### Task description
Your answer must consist of exactly the lines below, starting with the line with "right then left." and going on through the line with "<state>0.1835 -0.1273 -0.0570", and nothing else.

Records contained in a dataset:
***
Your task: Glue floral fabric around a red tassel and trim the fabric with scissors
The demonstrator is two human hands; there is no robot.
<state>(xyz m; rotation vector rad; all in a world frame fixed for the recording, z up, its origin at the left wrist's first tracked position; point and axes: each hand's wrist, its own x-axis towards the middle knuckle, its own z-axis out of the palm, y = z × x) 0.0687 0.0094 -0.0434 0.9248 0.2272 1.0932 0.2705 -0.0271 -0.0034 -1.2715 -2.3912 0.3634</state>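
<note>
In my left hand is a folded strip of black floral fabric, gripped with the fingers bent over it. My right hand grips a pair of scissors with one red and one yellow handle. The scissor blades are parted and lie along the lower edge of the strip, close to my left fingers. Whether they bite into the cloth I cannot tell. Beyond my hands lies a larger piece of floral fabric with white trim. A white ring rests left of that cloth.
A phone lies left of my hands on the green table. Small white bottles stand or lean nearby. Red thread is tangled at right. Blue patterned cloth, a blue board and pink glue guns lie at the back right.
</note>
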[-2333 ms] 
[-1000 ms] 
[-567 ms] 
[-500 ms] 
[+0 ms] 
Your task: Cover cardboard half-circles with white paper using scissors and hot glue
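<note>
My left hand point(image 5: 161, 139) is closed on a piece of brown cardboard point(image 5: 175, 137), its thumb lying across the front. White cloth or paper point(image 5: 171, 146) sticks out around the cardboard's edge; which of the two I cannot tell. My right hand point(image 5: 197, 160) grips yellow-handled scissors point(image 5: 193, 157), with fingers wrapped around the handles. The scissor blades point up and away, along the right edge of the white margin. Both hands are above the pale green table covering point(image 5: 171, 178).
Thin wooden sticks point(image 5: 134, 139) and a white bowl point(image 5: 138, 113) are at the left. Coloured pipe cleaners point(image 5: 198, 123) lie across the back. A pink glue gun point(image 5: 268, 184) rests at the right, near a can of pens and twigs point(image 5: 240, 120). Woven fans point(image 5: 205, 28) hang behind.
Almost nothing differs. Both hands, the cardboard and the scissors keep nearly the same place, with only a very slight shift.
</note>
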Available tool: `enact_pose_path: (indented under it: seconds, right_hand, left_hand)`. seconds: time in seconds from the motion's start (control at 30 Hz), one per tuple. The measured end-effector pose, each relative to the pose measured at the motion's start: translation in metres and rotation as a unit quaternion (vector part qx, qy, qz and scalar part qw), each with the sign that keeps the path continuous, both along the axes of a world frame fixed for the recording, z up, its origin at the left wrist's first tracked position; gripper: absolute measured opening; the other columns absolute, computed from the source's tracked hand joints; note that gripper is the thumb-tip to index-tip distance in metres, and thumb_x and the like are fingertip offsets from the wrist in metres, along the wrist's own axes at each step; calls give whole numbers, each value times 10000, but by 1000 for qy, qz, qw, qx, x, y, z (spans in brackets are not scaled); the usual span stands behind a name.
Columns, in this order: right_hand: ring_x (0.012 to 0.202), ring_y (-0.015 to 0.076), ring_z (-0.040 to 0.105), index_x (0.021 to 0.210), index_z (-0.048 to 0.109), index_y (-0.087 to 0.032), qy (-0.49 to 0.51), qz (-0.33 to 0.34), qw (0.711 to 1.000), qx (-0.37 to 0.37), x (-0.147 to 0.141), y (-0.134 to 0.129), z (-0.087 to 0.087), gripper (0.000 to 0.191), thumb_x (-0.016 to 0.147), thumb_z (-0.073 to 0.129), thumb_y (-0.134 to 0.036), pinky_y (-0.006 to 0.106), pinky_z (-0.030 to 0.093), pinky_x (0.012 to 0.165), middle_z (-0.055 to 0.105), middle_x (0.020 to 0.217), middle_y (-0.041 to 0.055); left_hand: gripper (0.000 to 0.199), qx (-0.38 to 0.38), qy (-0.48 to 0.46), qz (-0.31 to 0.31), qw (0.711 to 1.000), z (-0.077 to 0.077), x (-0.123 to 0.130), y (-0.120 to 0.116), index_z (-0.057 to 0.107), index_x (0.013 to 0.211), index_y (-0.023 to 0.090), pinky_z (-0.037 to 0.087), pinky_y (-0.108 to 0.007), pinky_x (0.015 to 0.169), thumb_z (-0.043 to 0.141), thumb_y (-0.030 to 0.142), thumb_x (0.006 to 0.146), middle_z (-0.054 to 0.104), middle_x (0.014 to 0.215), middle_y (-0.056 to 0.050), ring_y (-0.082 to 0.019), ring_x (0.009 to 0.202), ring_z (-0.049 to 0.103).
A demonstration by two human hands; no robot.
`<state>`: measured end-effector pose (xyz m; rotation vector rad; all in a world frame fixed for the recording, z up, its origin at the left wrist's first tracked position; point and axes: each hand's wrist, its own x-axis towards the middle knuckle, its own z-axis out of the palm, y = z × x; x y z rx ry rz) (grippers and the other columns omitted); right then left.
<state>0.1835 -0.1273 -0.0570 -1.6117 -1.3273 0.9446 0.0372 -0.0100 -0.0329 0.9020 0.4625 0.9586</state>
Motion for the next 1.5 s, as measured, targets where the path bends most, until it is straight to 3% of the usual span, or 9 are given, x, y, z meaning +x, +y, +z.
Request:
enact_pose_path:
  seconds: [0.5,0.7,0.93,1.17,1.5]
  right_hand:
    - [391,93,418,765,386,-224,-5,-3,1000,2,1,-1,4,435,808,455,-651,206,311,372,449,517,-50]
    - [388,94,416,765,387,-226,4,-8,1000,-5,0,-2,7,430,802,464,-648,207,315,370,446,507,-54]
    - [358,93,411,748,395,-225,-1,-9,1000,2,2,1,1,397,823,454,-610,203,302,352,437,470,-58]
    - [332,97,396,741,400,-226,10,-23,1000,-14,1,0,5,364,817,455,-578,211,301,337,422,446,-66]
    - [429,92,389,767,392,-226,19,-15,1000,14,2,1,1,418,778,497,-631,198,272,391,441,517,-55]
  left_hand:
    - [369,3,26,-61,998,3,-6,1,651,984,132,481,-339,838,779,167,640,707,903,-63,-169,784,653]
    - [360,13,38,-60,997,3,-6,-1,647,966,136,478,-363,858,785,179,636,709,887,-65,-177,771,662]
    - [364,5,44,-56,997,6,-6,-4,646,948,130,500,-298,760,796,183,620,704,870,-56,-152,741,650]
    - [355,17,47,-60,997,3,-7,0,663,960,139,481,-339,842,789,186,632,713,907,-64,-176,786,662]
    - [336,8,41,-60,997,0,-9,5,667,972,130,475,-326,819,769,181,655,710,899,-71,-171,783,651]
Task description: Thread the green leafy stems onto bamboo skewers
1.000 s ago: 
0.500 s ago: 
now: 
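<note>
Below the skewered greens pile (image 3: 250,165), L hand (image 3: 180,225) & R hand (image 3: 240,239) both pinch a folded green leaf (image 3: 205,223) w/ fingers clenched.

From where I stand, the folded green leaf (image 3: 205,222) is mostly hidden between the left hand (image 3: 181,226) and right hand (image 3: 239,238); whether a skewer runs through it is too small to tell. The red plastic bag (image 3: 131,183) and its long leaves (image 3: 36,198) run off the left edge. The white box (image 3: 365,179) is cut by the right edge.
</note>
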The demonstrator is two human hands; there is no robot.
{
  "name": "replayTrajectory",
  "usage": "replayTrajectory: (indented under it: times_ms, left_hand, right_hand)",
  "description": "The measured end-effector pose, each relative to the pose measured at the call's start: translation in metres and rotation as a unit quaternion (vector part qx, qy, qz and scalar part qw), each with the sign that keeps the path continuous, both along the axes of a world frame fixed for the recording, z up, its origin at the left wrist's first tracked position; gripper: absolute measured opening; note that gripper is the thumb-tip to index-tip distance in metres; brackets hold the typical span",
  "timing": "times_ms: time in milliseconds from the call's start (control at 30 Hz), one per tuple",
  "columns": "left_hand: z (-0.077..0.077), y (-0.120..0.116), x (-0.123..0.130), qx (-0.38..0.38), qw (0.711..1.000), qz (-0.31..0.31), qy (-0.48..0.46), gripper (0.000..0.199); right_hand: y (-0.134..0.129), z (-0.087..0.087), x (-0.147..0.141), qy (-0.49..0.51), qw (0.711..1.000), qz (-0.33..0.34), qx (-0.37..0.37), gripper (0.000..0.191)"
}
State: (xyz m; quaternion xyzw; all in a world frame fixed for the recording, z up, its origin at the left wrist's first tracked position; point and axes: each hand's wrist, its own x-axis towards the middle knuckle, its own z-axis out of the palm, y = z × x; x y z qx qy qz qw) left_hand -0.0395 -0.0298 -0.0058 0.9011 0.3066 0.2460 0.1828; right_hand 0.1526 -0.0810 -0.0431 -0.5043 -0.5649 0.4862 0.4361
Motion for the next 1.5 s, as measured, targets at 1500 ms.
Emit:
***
### Answer to this task
`<state>`: measured end-effector pose (xyz m; rotation vector rad; all in a world frame fixed for the recording, z up, its origin at the left wrist's first tracked position; point and axes: each hand's wrist, its own x-axis towards the middle knuckle, its own z-axis out of the palm, y = z × x; x y z rx ry rz) (grippers and the other columns omitted); right then left.
<state>0.1835 -0.1273 -0.0570 -1.6117 -1.3273 0.9446 0.0372 -0.0100 -0.0329 0.9020 0.4625 0.9586</state>

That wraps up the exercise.